Nesta terça-feira (25), procuradores da República decidiram pela aprovação de uma proposta orçamentária para 2018, com reajuste de salário de 16,38% para funcionários de carreira. Porém, a presidente da Corte, Cármen Lúcia, parece não compactuar com a mesma ideia deles.

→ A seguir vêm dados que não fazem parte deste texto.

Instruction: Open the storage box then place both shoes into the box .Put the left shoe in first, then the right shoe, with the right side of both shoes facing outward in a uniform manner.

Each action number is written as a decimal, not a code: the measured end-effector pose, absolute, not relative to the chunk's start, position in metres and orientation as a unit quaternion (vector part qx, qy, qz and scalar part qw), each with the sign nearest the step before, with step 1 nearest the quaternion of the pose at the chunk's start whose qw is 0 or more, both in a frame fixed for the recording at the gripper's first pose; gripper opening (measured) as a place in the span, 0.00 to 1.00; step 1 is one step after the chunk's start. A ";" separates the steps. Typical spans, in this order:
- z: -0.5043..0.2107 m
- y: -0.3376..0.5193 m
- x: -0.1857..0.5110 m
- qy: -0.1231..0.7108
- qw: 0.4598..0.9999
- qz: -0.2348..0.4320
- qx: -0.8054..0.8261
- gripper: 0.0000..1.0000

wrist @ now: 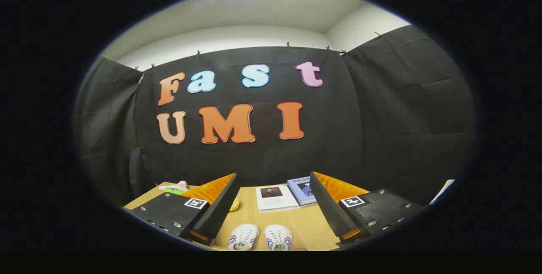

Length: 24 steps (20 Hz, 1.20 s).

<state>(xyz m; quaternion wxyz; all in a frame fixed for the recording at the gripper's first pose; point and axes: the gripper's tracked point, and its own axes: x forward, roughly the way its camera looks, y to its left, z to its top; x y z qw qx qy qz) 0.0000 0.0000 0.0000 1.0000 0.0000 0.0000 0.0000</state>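
Two white shoes with red and blue stripes stand side by side on the wooden table [305, 223], toes pointing away from me: one shoe [243, 236] on the left and the other shoe [278, 237] on the right. My gripper [273, 197] is held high above them, open wide, with nothing between its fingers. Both shoes show low down in the gap between the two fingers. No storage box can be made out.
Beyond the shoes, two books lie on the table: a white one [275, 197] and a blue one [301, 190]. A small yellow object [234, 205] peeks out beside the left finger. A pink and green toy [174, 188] sits at the table's far left corner.
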 end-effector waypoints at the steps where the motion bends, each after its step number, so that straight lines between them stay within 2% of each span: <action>1: 0.001 0.000 -0.001 0.000 1.000 0.000 0.002 0.98; 24: -0.004 0.014 -0.012 0.012 0.999 0.024 0.017 0.98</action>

No próximo mês, será a vez dos ministros do Supremo Tribunal Federal (STF) votarem a proposta orçamentária deles para o ano que vem. A tendência é que não seja aceito nenhum reajuste, o que seria péssimo para os procuradores.

O salário do procurador-geral é o mesmo de um ministro da Suprema Corte, que no caso, seria o teto do funcionalismo. Se os ministros do STF não aceitarem o reajuste, os procuradores também serão afetados. O salário deles hoje está R$ 33,7 mil. A futura procuradora-geral da República, Raquel Dodge, defende que o salário vá para R$ 39,3 mil, diante das adversidades constantes que os procuradores enfrentam no dia a dia dos seus trabalhos.

Esse reajuste requerido pelos procuradores poderá proporcionar um efeito cascata nos salários de toda a categoria do Judiciário.

Discussão antiga

Essa discussão não é de agora. Desde 2015, corre no senado dois projetos de lei para reajustar o valor do salário. Na época, os projetos foram assinados por Rodrigo Janot e pelo então presidente do STF, Ricardo Lewandowski. Com a entrada de Cármen Lúcia no comando da Corte, esses projetos foram abandonados porque ela não admitia o país em grave crise e os juízes querendo o aumento de salário.

Os projetos chegaram a passar pela Câmara, mas quando chegou ao Senado foi barrado por Cármen Lúcia. O presidente da Associação dos Procuradores da República (ANPR), José Robalinho, comentou que aquilo era passado e ele confia que Cármen Lúcia vai ser vencida e aceitará o reajuste.

Insatisfação

A ministra Cármen Lúcia tem dito que a falta de comunicação do Poder Judiciário com o povo trazem interpretações equivocadas do que está realmente acontecendo no STF.

De acordo com ela, existem inúmeros fatos que estão deixando o povo descontente. Ela também afirma que está vivendo a mesma situação de desconforto da sociedade.

A presidente fez essas declarações no dia 07 de julho durante uma palestra no 3° Encontro do Colégio Nacional de Ouvidores Judiciais, no Palácio da Justiça.

Cármen Lúcia afirmou que o clamor da Justiça não será ignorado. Isso tudo ela falou diante das incertezas que o povo está tendo com decisões polêmicas recentes do STF.